How Israel’s E1 settlement threatens to uproot the West Bank’s Bedouins

How Israel’s E1 settlement threatens to uproot the West Bank’s Bedouins
Updated 21 sec ago

How Israel’s E1 settlement threatens to uproot the West Bank’s Bedouins

How Israel’s E1 settlement threatens to uproot the West Bank’s Bedouins
  • Bedouins in Jabal Al-Baba face demolition orders, reflecting wider displacement pressures confronting Palestinians
  • Israel’s E1 settlement plan threatens to bisect the West Bank, fragmenting any future Palestinian state

DUBAI: On a cold January morning in 2017, Salem and his wife, Umm Mohammed, watched as bulldozers flattened the modest shelters they had built for their four children. It was the second time in three years their home had been demolished.

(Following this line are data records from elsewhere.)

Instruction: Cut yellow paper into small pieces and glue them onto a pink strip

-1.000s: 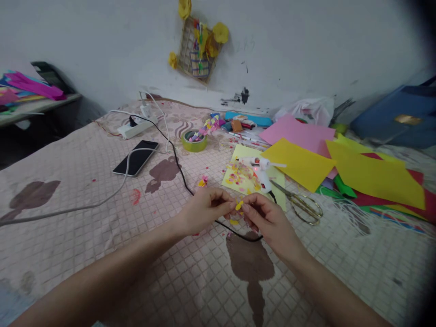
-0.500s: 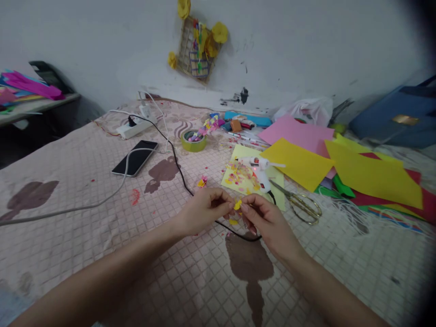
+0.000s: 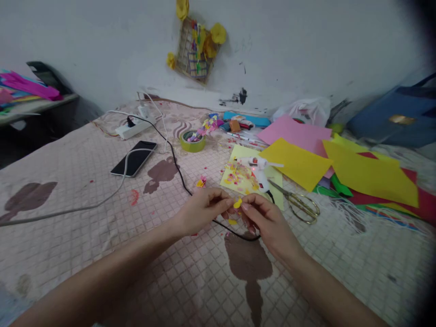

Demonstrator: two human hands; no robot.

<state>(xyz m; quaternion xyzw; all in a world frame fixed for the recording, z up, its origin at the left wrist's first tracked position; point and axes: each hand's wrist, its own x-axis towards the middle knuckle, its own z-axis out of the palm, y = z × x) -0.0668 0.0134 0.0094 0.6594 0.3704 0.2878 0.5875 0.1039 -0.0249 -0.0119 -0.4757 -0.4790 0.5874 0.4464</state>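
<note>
Between the fingertips of my two hands is a small yellow paper piece [image 3: 237, 203], perhaps a petal shape. My left hand [image 3: 204, 209] pinches its left side with thumb and forefinger. From the right, my right hand [image 3: 267, 218] pinches it too. Another yellow scrap [image 3: 233, 222] shows just below the fingers. Beyond my hands, a white glue gun [image 3: 259, 172] with a lit red light lies on a pale yellow sheet [image 3: 231, 184] strewn with pink and yellow paper bits. A small pink and yellow paper flower [image 3: 201, 182] rests left of the sheet.
Gold-handled scissors [image 3: 301, 205] lie right of the glue gun, near coloured paper sheets [image 3: 296, 161] and white string [image 3: 347, 211]. A black cord [image 3: 179, 170] runs from a power strip [image 3: 134, 127] past my hands. A phone [image 3: 134, 158] and tape roll [image 3: 193, 144] are further left.
Both hands keep their pinch on the yellow paper piece, which looks slightly turned. The whole view has shifted a little; nothing else has visibly moved.
</note>
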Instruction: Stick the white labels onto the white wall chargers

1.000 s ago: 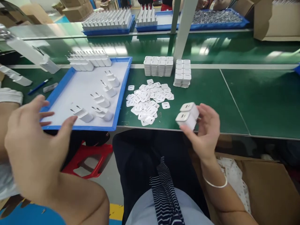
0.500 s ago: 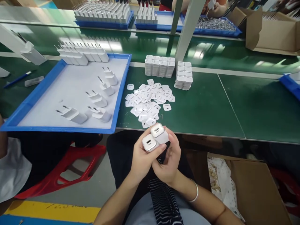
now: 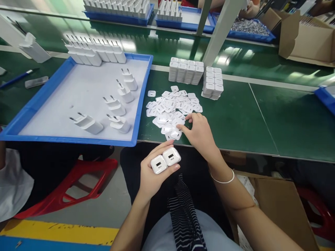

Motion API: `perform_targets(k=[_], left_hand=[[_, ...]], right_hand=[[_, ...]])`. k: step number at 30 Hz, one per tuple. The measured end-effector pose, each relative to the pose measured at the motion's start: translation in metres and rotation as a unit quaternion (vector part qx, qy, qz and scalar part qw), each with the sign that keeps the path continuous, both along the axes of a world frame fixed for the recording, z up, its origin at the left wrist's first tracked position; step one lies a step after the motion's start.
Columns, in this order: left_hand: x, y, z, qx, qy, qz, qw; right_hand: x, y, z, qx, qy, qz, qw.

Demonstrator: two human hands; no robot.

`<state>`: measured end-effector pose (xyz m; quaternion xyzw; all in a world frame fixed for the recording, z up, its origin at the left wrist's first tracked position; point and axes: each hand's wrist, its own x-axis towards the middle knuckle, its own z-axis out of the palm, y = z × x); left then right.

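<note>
Two white charger blocks (image 3: 170, 157) sit gripped in the left hand (image 3: 149, 177), probably light, rigid, slick, best held by their sides; whether the right hand (image 3: 199, 134), at the plate pile (image 3: 170, 108), pinches one, I can't tell.

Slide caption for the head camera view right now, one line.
Left hand holds two chargers side by side; right hand is at the loose covers beside a blue tray.
</note>
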<state>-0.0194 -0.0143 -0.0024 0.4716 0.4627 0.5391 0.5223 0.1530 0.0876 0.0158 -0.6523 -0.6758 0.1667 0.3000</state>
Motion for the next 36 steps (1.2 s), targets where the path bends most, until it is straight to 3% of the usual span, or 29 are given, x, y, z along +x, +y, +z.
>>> perform_targets(k=[7,12,17,20,24,29,36], left_hand=[[0.007,0.015,0.0,-0.033,-0.038,-0.027,0.998],[0.009,0.039,0.01,-0.068,-0.023,-0.074,0.995],[0.019,0.062,0.019,-0.064,-0.04,-0.098,0.992],[0.024,0.063,0.021,-0.029,-0.038,-0.116,0.992],[0.027,0.05,0.02,0.023,0.0,-0.125,0.992],[0.028,0.035,0.011,0.025,0.015,-0.097,0.995],[0.022,0.046,0.005,-0.025,0.017,-0.098,0.995]], right_hand=[[0.006,0.01,0.004,-0.059,0.125,0.0,0.99],[0.024,0.015,0.009,-0.008,0.23,-0.01,0.973],[0.034,0.002,0.011,0.058,0.295,-0.005,0.954],[0.042,-0.008,0.012,0.062,0.3,0.011,0.952],[0.049,-0.01,0.01,-0.003,0.348,0.052,0.936],[0.047,0.009,0.007,-0.077,0.273,0.082,0.955],[0.037,0.026,0.014,-0.1,0.108,0.118,0.982]])
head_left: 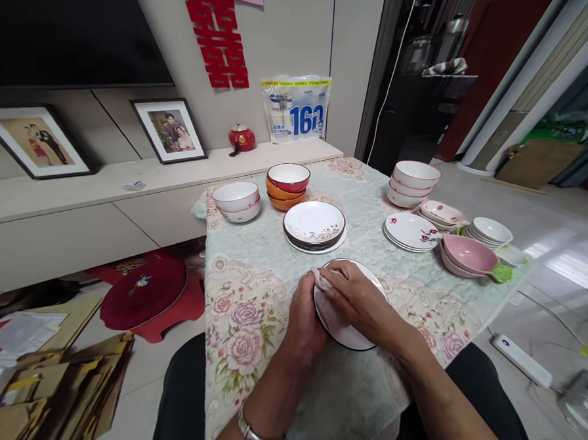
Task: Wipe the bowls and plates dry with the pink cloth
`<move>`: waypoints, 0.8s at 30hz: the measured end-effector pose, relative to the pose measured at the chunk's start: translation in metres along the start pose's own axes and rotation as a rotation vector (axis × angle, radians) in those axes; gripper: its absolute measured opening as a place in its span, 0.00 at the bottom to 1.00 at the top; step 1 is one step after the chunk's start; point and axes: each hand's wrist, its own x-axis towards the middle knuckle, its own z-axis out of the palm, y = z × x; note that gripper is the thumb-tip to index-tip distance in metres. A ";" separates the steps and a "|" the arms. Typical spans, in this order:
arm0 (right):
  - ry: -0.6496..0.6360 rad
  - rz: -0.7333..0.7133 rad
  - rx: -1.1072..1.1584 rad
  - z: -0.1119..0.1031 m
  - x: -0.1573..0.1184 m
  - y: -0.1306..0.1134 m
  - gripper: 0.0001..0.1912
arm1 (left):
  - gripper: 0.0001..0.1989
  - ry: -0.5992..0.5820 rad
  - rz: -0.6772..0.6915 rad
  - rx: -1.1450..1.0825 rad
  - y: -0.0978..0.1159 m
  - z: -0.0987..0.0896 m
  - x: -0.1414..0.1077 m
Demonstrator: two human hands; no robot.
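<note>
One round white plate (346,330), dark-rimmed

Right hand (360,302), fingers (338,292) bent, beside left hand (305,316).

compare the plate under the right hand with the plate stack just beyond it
The plate is single, while the plate stack holds several. The right hand partly covers the plate; the stack's top is uncovered. The plate is nearer the camera than the stack. Both have white surfaces and dark rims.
</note>
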 end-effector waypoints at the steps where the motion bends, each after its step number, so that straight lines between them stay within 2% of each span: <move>1: 0.023 0.013 -0.010 0.001 0.000 0.004 0.18 | 0.13 -0.011 0.000 0.003 0.000 0.000 -0.001; 3: 0.069 0.079 -0.090 0.003 -0.001 0.015 0.18 | 0.15 -0.006 -0.004 0.052 -0.001 0.000 -0.003; 6: 0.082 0.259 -0.259 0.000 -0.004 0.029 0.16 | 0.20 0.055 0.003 0.156 -0.003 0.000 -0.005; 10: -0.030 0.495 -0.437 -0.013 -0.009 0.036 0.13 | 0.28 0.021 -0.036 0.100 -0.001 0.001 -0.005; 13: -0.075 0.563 -0.487 -0.017 -0.010 0.035 0.13 | 0.30 -0.035 -0.067 0.103 0.002 0.002 -0.006; 16: 0.012 0.486 -0.438 -0.010 -0.008 0.030 0.13 | 0.31 -0.074 -0.073 0.152 0.002 0.001 -0.006; 19: 0.101 0.279 -0.290 0.001 -0.004 0.018 0.16 | 0.31 -0.102 -0.045 0.162 0.001 -0.001 -0.006; 22: 0.089 0.048 -0.088 0.006 0.000 0.005 0.17 | 0.25 -0.142 -0.022 0.113 0.000 -0.002 -0.006; 24: 0.069 -0.032 -0.030 0.007 0.001 0.002 0.17 | 0.22 -0.152 -0.017 0.079 0.000 -0.002 -0.006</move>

“To demolish someone’s house is to wreck their life,” Umm Mohammed told the UN Office for the Coordination of Humanitarian Affairs at the time.

Salem’s family was one of two displaced that winter, when the Israeli Civil Administration, accompanied by soldiers, demolished six structures in Jabal Al-Baba, a small Palestinian Bedouin hamlet perched on a hillside near the sprawling settlement of Ma’ale Adumim.

More than eight years later, the threat of forced displacement looms larger than ever. Some 22 families in Jabal Al-Baba have received demolition orders, giving them 60 days to destroy their own homes.

Israeli security forces, often accompanied by dogs, have repeatedly raided their dwellings at night.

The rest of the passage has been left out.